My last trip down the Clarion, some twenty-five years later, was somewhat different than the first one.

This trip, during the spring, was on hemlock timber belonging to the Bell Brothers, of Millstone, Pa. We pulled by several rafts and everything went lovely until we got to the mouth. There we coupled up four creek rafts into one river fleet and started down the river. The first day we ran to White’s Eddy, where we landed on the mud beach on the right. I was pulling the right front oar. James Work was pulling the left one, while the other boys who were pulling the middle front oars had gone back to help with the line in landing. Jim and I pulled a clip once in a while to keep the fleet from grounding too hard on the mud beach.

As the fleet came closer to shore, it crowded a big fish. There was not room enough for him to go under the fleet, so he came over the top within a few feet of where I was standing and landed with his head away from me.

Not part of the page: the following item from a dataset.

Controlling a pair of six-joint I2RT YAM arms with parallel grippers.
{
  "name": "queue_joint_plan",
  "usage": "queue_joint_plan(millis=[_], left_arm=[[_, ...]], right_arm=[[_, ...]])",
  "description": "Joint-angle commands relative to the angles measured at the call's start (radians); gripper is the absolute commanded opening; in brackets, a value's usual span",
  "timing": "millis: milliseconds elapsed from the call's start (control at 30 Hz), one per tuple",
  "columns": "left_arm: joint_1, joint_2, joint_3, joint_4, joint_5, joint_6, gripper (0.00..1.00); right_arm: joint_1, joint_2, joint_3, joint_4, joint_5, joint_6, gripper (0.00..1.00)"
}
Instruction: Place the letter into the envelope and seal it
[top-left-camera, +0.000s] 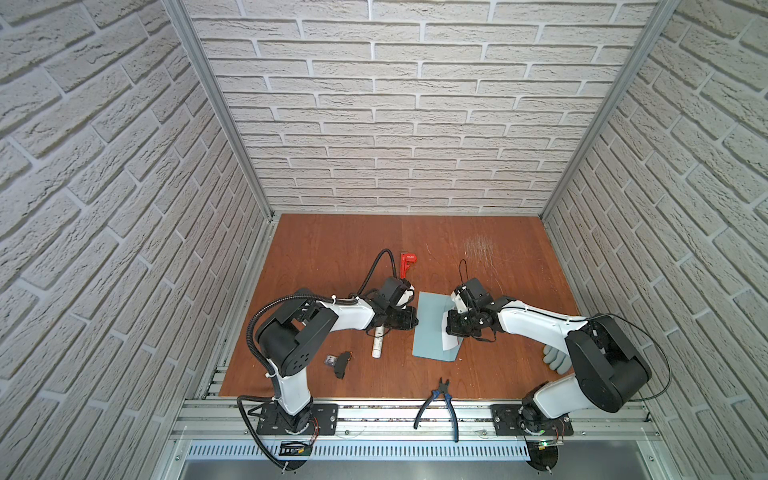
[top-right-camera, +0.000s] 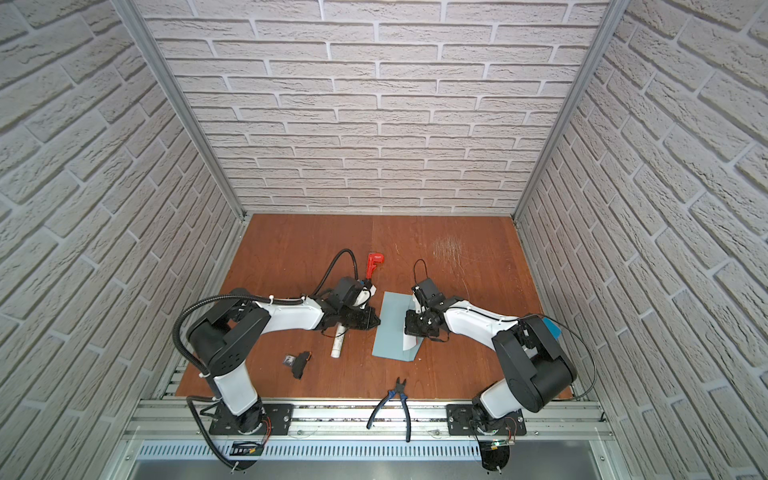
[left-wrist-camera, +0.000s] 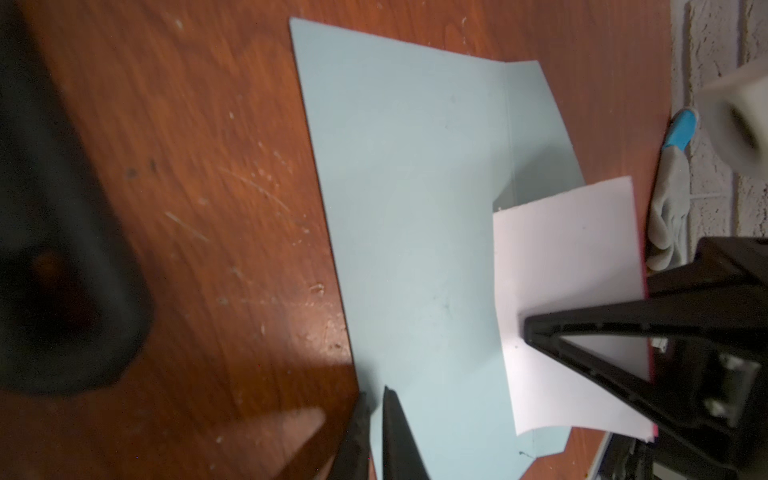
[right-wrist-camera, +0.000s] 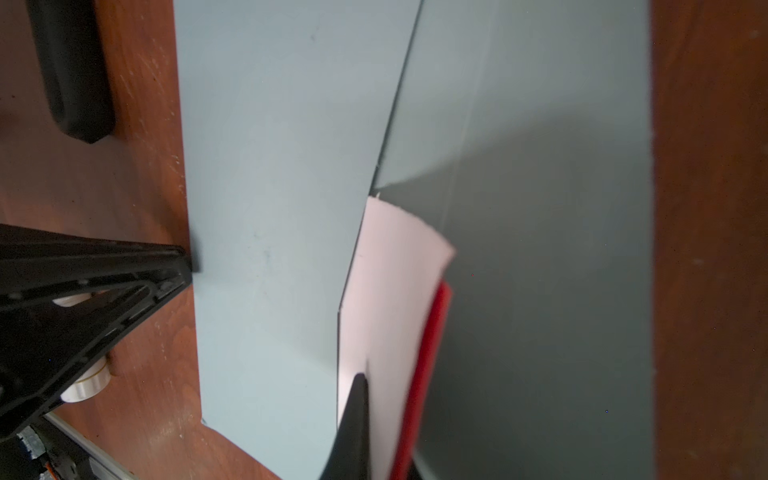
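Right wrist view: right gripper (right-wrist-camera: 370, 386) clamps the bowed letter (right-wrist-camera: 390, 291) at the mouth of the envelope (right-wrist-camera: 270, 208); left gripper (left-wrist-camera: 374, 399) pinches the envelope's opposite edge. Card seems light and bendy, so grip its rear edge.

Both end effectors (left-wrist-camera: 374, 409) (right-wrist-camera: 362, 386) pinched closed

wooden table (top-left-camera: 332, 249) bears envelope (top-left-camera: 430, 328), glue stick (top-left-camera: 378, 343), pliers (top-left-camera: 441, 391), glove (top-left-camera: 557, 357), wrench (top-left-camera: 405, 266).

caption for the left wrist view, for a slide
The left gripper pinches the envelope by its edge; the right gripper holds the letter at its open mouth.
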Motion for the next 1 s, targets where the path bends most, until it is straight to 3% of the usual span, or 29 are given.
queue_joint_plan(millis=[0,233,267,367,500,633,967], left_arm=[[0.002,0.051,-0.033,-0.138,-0.031,0.014,0.11],[0.002,0.046,-0.032,-0.139,-0.028,0.014,0.11],[0.002,0.043,-0.033,-0.142,-0.029,0.014,0.11],[0.003,0.032,-0.035,-0.148,-0.036,0.013,0.11],[0.007,0.021,-0.04,-0.155,-0.042,0.012,0.11],[0.006,0.018,-0.04,-0.157,-0.044,0.012,0.11],[0.003,0.016,-0.037,-0.155,-0.041,0.009,0.11]], right_arm=[[-0.002,0.003,-0.023,0.1,-0.02,0.032,0.05],[-0.003,0.031,-0.032,0.183,-0.059,0.06,0.06],[-0.002,0.026,-0.028,0.177,-0.058,0.059,0.11],[-0.002,-0.002,-0.008,0.11,-0.029,0.04,0.42],[-0.002,-0.047,0.021,-0.016,0.038,0.016,0.58],[-0.002,-0.067,0.039,-0.099,0.076,0.005,0.62],[-0.002,-0.061,0.065,-0.186,0.123,-0.003,0.6]])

On the impulse of the moment I tackeled that fish—and as luck had it I got both of my hands in his gills. I had a good hold. In fact, it was the only hold to get. Then the fun started. That fish was as long as I was and I thought he weighed a ton—but he didn’t. First I was on top, then he was on top, and you could not tell which one the tail belonged to. That fish would throw me right up in the air with his tail. Finally, Jim Work came to my rescue with a short piece of lash pole. He drew back to hit the fish but when he landed I was where he thought the fish was. The next time he landed a dead center on the king fish’s head and that blow put him out of the fight. The balance was easy.

Talk about a mess of fish—our fleet had the shanty on it, with about thirty-five or forty men—and we had all the fish we wanted with lots left over. I mean left in the river. In those days we were not allowed to use a rubber rule nor exaggerate weight, but we were allowed to drink Foxburg whiskey and fight all we wanted to.

None of us knew what kind of a fish it was but a farmer who lived on the bank of the river told us that it was a sturgeon.

For reference as to the truth of this fish story, I recommend J. M. Work, of Sheffield, for I know he is not a bit bigger liar than I am.